> **What this task involves**
Report every line of the listing below in which the string "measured" appears.

○ ○ ○ ○ ○

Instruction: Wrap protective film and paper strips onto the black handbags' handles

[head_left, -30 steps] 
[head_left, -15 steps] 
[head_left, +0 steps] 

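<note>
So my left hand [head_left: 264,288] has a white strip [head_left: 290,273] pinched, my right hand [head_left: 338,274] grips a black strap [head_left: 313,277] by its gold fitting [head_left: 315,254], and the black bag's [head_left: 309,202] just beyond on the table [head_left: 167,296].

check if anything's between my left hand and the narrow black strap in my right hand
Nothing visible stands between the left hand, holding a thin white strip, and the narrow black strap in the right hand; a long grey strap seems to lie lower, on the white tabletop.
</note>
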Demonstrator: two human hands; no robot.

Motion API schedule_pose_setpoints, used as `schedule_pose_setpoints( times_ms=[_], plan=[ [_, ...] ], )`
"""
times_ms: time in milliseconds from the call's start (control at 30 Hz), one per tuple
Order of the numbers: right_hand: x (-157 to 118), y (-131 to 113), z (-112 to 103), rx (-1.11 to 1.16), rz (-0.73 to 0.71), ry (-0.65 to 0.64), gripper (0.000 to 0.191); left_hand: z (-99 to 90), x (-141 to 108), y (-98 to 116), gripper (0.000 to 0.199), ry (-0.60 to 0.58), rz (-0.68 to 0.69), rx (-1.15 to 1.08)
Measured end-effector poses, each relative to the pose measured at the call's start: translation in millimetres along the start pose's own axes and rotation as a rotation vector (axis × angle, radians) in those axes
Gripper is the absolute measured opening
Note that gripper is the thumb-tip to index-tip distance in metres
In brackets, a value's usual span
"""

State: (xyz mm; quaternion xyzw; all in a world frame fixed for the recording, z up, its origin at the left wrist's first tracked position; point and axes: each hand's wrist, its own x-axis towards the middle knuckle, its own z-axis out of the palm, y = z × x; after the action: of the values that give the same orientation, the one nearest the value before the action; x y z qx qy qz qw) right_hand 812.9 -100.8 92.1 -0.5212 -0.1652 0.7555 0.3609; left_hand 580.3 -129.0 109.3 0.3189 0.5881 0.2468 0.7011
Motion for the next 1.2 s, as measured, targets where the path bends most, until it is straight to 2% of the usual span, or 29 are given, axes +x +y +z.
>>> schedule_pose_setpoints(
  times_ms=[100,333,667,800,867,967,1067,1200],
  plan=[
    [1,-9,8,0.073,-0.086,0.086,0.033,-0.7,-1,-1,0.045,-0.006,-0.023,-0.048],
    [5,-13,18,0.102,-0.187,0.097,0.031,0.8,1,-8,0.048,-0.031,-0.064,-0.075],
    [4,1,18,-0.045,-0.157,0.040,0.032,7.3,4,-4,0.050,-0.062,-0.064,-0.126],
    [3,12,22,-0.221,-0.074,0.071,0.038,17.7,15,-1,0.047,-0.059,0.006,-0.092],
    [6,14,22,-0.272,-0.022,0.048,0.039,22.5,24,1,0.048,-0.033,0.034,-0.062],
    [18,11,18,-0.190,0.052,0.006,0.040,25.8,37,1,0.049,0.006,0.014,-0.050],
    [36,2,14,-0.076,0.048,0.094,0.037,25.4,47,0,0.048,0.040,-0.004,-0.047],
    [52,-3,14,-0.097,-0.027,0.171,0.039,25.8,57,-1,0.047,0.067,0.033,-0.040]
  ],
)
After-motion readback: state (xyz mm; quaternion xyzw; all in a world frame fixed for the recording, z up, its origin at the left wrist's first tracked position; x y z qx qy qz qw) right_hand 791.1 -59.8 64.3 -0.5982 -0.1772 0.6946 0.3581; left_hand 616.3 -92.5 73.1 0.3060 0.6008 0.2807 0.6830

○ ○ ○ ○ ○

> **Result of this task**
Measured end-effector poses, each relative to the pose measured at the call's start: translation in millimetres along the start pose's own axes and rotation as a rotation vector (axis × angle, radians) in those axes
Gripper is the absolute measured opening
Motion for the next 1.2 s, as measured, targets where the path bends most, until it is straight to 2% of the usual span, or 29 are given, axes +x +y +z.

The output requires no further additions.